Members of the Bawariya community have challenged the police claim that Saleem, the main accused in the Bulandshahr highway gang rape case, is a member of their tribe.
Sources said members of the community had started consulting lawyers to challenge the police’s claim in court and may soon send a delegation to Uttar Pradesh chief minister Akhilesh Yadav to officially lodge a protest.
Rubishing the police theory, the Bawariya samiti’s president Dheer Dhwaj and general secretary Harjeet Singh said Saleem was a Muslim while Bawariyas were Hindus.
“Bawariyas are hardcore Hindus,” claimed octogenarian Puran Singh, who is a former Indian Army officer.
Police, however, said Saleem was a member of the Bawariya community and the prime accused in the case. The police said 11 teams were conducting raids across the country to try and nab Saleem, who hailed from Gangoh in Saharanpur district.

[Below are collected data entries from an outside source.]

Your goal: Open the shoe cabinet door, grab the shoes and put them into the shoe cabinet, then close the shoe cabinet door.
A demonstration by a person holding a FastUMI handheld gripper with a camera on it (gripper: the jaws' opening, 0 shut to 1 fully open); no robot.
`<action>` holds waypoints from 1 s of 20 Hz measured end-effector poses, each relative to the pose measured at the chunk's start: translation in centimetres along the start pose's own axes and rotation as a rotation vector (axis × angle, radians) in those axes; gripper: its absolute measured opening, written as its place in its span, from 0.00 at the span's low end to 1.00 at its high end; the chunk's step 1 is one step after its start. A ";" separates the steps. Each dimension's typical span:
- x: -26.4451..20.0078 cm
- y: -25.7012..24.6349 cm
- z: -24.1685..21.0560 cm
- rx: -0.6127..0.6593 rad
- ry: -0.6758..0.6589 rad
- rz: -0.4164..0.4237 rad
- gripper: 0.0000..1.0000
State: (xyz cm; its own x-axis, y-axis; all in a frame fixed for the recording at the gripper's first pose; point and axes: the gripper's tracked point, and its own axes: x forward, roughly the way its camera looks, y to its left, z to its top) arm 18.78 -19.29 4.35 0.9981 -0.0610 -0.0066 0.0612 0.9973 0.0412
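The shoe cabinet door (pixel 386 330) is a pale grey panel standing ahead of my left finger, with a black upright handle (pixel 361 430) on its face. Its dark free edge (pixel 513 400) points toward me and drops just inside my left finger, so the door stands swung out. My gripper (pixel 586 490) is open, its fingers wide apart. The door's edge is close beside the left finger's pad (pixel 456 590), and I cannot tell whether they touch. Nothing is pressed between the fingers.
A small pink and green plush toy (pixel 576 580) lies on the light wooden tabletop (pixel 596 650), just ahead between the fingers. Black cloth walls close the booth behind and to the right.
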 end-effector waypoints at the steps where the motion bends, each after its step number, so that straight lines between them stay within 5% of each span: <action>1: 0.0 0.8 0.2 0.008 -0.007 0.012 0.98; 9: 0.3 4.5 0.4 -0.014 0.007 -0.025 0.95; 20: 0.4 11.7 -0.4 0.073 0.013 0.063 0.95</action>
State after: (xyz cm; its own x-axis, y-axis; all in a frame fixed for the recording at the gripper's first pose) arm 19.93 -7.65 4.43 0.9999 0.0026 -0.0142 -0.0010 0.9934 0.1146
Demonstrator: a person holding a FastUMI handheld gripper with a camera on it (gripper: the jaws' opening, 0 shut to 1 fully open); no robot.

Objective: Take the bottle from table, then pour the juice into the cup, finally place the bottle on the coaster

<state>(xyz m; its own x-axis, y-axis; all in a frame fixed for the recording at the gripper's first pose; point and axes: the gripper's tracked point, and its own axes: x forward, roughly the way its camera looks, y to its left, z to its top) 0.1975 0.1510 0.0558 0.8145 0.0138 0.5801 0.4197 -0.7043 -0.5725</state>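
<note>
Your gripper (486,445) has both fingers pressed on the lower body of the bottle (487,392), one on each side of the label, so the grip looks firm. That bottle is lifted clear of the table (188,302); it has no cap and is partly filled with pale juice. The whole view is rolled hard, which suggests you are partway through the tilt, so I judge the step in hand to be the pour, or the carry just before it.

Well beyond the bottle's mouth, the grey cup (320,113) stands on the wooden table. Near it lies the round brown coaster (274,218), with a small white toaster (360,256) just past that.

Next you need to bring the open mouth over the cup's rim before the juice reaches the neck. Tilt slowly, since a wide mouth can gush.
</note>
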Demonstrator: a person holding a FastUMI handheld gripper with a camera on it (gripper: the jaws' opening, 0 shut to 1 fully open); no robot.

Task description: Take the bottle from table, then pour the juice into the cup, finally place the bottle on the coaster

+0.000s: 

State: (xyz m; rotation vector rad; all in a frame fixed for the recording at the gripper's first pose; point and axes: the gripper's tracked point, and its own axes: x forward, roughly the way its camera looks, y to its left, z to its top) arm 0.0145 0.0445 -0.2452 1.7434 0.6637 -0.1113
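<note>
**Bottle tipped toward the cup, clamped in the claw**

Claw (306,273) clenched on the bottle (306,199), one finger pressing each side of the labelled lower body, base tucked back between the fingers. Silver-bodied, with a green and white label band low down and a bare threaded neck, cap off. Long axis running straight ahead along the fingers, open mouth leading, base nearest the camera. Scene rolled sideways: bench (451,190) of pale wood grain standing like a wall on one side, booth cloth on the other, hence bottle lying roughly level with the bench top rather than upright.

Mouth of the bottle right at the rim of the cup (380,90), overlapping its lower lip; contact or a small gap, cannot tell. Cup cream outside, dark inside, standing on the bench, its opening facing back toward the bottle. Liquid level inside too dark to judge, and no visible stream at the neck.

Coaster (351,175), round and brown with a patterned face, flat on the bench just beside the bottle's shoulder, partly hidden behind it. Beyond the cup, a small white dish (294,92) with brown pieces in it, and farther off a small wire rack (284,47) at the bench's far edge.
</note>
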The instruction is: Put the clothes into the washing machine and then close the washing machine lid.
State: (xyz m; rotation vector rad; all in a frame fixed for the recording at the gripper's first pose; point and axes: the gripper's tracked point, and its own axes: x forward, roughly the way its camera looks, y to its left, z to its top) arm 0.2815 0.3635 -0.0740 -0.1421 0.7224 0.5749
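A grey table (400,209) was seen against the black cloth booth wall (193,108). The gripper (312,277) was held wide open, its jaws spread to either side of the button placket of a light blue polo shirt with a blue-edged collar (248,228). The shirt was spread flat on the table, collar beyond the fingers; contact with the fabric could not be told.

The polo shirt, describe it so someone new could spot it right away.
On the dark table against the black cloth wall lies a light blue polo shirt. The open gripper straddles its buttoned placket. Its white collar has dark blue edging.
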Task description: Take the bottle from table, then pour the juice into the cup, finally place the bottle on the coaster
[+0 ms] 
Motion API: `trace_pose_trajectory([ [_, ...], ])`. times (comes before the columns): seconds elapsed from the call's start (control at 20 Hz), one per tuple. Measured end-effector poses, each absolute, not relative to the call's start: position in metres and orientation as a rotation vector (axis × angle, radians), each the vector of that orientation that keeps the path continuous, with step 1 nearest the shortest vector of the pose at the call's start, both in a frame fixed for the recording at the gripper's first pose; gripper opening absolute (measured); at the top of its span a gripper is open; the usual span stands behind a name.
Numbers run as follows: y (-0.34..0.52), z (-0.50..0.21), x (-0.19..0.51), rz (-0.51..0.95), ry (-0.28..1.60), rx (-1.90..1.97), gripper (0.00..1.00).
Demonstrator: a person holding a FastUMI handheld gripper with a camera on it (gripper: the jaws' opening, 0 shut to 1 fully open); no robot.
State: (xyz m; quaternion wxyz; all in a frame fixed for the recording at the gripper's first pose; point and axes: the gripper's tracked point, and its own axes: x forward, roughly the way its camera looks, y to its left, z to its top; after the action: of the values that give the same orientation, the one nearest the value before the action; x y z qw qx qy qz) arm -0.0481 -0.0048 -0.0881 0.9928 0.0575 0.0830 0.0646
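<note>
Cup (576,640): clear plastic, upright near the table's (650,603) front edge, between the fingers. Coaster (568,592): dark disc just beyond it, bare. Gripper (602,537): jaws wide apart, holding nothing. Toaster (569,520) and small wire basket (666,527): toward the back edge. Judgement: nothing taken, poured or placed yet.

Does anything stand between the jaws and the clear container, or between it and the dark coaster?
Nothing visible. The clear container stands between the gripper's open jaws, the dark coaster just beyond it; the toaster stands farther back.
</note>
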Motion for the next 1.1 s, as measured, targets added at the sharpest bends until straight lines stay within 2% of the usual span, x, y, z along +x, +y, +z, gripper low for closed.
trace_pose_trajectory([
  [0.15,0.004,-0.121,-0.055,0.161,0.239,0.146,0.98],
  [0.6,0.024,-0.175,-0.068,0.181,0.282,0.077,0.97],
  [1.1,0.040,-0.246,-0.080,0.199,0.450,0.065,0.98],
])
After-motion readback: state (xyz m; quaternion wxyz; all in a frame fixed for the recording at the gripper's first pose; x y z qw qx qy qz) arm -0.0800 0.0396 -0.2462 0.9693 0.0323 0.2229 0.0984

Saleem has a reward of `15,000 on his head.
Sources said though Saleem had been operating in the area for sometime, this was the first time the Bawariya community had come out in protest against their name being dragged, probably owing to the massive public attention and outcry the case had garnered.
Estimated to be around 15,000 in number, members of the Bawariya tribe mostly live in 12 villages in Jhinjhana area of Shamli. Their ancestors had moved from Rajasthan around 300 years back to settle in Shamli.
General secretary of Bawaria Samaj Kalyan Samiti Harjeet Singh claimed that the condition of the community had improved in the past few decades after they were included in the Scheduled Castes in 1952.
Leaders of the community claimed that police were trying to conceal facts and were trying to mask their failures by claiming the involvement of the Bawariya in the crime.
SSP, Bulandshahr, Anees Ansari, however, rubbished the charges and said that in past the police had earlier also arrested several members of Bawariya gangs who had Muslim names.